**REQUIRED ACTION**
Please tally how many lines of the material below include the word "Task", giving only the number.
=-=-=-=-=
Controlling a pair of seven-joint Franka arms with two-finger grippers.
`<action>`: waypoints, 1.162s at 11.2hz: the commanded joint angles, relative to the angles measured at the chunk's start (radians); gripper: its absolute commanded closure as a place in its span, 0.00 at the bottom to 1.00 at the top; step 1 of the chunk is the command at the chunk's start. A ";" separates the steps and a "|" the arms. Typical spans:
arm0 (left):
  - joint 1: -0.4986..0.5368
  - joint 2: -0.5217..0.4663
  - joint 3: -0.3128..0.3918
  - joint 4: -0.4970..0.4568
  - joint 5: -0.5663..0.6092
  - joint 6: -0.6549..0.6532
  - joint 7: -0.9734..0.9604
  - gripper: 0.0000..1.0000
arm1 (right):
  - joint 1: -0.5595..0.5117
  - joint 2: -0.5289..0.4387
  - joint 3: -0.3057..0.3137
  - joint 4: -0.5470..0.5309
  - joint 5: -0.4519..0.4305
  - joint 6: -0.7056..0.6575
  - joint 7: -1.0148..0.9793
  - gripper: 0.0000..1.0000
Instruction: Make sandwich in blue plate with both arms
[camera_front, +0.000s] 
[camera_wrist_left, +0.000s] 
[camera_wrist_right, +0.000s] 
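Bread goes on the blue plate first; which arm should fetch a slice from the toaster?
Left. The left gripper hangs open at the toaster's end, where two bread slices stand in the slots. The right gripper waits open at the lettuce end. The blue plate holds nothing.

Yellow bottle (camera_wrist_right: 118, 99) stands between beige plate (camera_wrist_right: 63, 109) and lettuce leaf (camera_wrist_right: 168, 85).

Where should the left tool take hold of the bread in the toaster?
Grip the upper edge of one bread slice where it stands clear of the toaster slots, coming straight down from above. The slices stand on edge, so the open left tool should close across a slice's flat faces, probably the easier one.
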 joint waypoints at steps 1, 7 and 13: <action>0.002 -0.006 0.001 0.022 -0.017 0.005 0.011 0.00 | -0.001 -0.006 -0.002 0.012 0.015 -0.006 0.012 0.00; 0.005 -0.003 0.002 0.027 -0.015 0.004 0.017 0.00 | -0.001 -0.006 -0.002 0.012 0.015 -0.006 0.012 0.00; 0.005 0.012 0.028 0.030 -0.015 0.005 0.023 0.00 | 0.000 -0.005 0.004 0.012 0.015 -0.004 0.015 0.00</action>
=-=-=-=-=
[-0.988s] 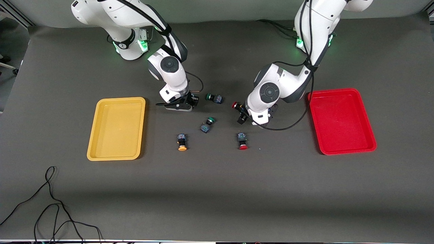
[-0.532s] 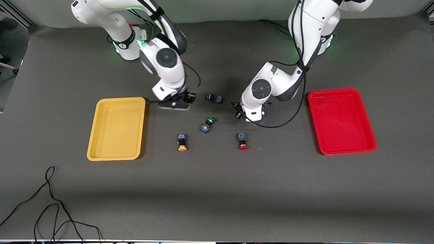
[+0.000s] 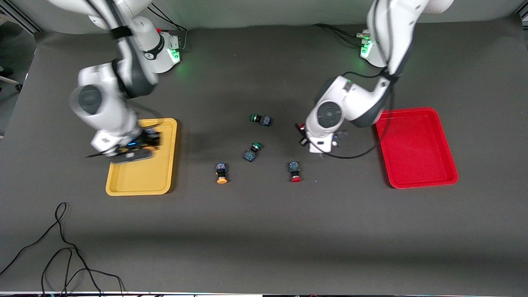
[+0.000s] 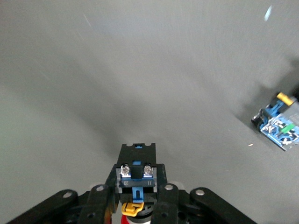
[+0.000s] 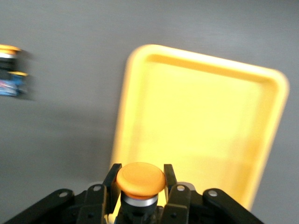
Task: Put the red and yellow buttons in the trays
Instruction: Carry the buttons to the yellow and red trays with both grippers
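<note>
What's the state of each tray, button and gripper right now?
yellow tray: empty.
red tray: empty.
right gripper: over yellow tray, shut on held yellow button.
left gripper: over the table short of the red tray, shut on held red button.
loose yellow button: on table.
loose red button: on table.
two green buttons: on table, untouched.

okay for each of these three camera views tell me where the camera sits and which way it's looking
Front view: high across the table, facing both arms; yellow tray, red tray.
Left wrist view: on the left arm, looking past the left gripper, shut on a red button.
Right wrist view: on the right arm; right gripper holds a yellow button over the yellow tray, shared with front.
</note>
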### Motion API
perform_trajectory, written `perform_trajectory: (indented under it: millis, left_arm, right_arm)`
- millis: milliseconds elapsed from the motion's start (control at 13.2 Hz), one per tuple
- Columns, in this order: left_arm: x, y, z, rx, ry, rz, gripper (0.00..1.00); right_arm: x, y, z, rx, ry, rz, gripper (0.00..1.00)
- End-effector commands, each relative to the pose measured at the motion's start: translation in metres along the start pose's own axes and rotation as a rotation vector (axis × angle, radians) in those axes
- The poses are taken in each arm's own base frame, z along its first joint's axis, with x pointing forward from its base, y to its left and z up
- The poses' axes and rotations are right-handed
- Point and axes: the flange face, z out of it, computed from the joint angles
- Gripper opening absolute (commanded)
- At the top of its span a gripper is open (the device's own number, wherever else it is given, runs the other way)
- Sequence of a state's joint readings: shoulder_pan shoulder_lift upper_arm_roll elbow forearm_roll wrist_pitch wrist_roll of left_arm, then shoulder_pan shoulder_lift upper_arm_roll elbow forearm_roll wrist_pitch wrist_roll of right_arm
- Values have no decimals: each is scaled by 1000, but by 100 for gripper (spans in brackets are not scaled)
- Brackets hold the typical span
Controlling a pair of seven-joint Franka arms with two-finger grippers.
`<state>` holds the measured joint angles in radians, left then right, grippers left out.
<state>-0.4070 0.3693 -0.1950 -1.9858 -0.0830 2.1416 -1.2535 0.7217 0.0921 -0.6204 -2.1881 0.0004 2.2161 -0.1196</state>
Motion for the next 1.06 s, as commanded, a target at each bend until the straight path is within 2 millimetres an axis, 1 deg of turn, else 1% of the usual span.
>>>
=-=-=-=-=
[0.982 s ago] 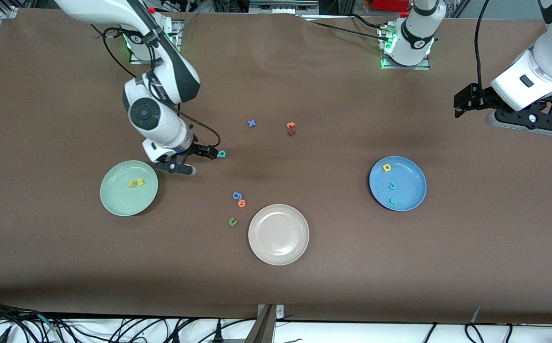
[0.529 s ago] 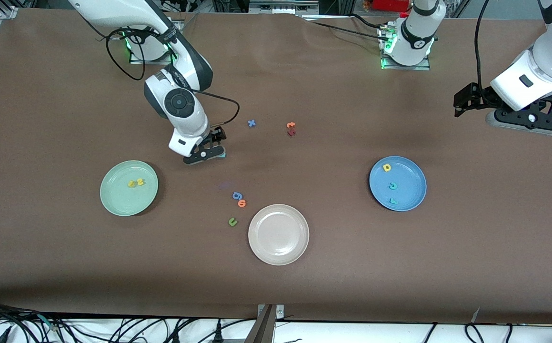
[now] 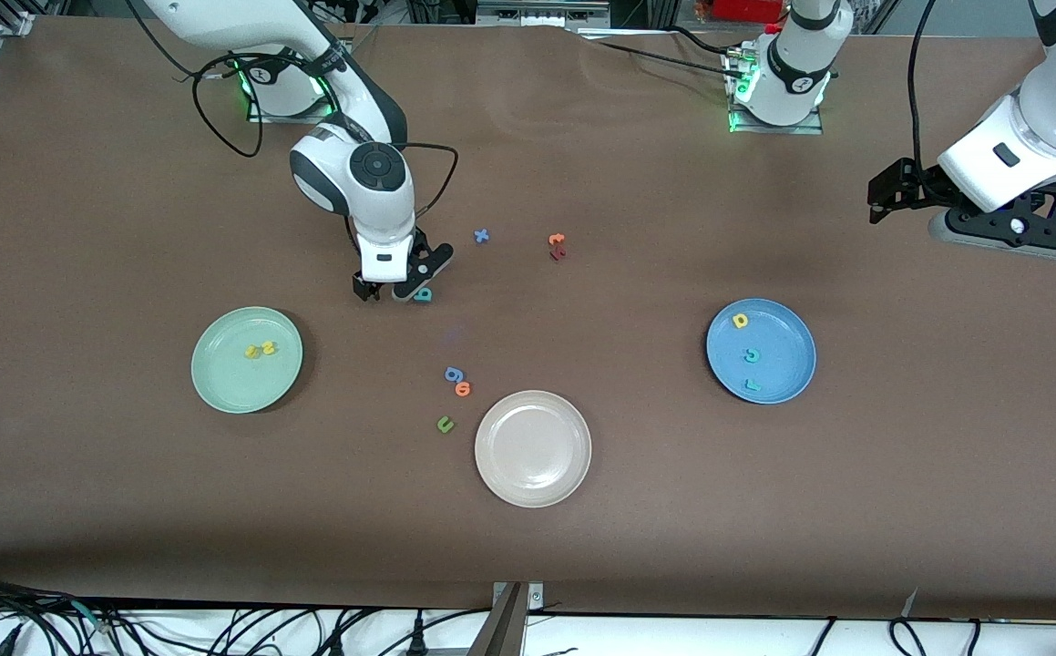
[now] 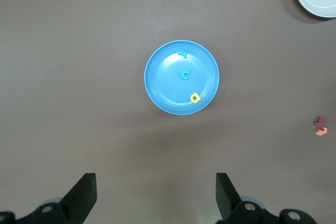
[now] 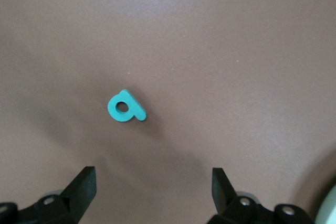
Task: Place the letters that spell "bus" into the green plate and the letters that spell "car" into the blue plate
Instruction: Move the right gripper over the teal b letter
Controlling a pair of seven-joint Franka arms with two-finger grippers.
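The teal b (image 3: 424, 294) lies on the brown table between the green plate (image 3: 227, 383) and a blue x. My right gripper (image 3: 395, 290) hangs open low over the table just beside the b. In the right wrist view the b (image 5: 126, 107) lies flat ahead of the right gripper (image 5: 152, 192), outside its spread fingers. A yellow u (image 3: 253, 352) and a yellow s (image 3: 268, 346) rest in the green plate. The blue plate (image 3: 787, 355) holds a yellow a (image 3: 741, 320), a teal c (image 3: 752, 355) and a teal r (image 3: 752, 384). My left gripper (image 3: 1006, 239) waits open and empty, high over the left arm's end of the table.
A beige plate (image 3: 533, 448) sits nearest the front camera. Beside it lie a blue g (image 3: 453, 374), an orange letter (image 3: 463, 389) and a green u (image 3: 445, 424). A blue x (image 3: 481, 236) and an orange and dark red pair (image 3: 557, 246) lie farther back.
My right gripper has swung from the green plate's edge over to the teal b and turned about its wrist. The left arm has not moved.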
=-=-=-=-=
**ANSWER TO THE PROBLEM**
2